Zhanserik Temirtashev

Right: Zhanserik Temirtashev; Left: Marc Lacey, Managing Editor of The New York Times

Zhanserik Temirtashev, Managing Editor

New York City, N.Y. — Above a crowd of passionate student journalists rests an uneasy thought: what’s next for us once graduation comes?
The Pioneer staff, alongside over 600 fellow student journalists from across the country, were given a glimpse into what awaits beyond the commencement stage by veterans of the industry at the 2023 College Media Association Conference between Mar. 9 to Mar. 11.
Ramon Escobar, the Senior Vice President of Talent Recruitment and Development at CNN led the first keynote session, professing the merits of having a unique identity and expressing it as means toward career advancement. Raised in an immigrant household, Escobar’s parents instilled in him a sense of curiosity and an appreciation for cultural diversity by connecting young Ramon to his Latino heritage through numerous voyages to Colombia and El Salvador. As Escobar grew older, he noted that the Latin America he had known and experienced was anything but what it had been depicted as on TV, which inspired him to pursue a career in media to remedy the lopsided image of Latin culture. Today, Escobar is committed to his mission of broadening network representation by preparing the next generation of talent.
Marc Lacey, the Managing Editor of The New York Times, spoke on the second day of the conference, offering field advice and personal anecdotes as guidance. The former editor-in-chief for Cornell University’s student newspaper, The Sun, had two options after his collegial tenure: continue with journalism as an intern at the Washington Post or attend graduate school to pursue biology.
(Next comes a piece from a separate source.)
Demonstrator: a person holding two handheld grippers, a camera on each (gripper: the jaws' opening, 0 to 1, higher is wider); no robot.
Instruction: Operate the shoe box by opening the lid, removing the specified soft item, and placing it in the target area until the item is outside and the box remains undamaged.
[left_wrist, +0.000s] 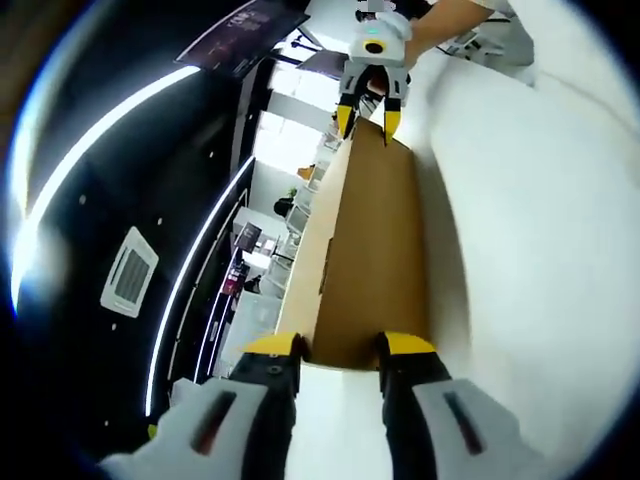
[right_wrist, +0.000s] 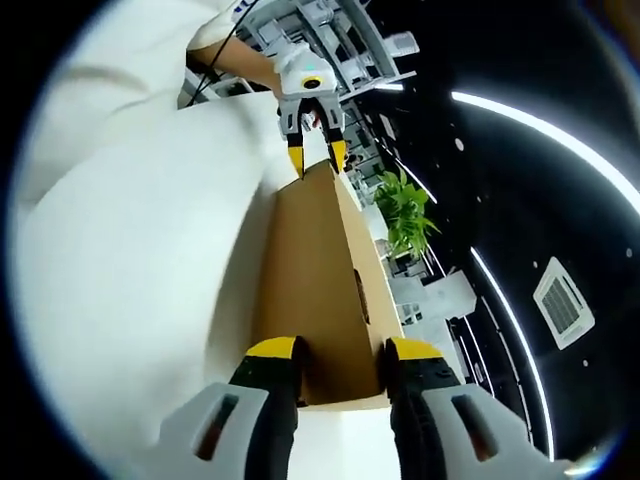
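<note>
Left gripper (left_wrist: 340, 347): clamped on the near end of the box (left_wrist: 372, 250), yellow tips either side of the cardboard edge.
Right gripper (right_wrist: 343, 350): same deal, pinching the opposite end.
Box: brown cardboard, held up between both grippers, white cloth (right_wrist: 130, 260) just beside it.
Far end: each view catches the other gripper on the box's far edge.
Background: plant (right_wrist: 405, 222), ceiling light strips (left_wrist: 110, 110).

Bright ceiling light strips (left_wrist: 120, 110) glare against dark surroundings, white areas wash out, and edges bend strongly.
</note>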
Lacey chose the former, recalling how he, the once-bold freshman who was escorted out of the New York Times lobby, was bent on returning in grace.
Lacey’s approach to career development is mercurial and laissez-faire, eschewing the fixed mindset that many starting professionals subscribe to. “Your career will not go according to plan,” he cautioned, recommending that students “make impossible aims and methodically achieve them” by letting their passions guide them.
In their addresses to the students, both speakers encouraged aspiring journalists to embrace themselves, leverage their passions, and maintain a tenacious work ethic to make their voices heard in an otherwise saturated market. By allowing oneself to get lost in their interests, “you will be the future of journalism,” Lacey concluded.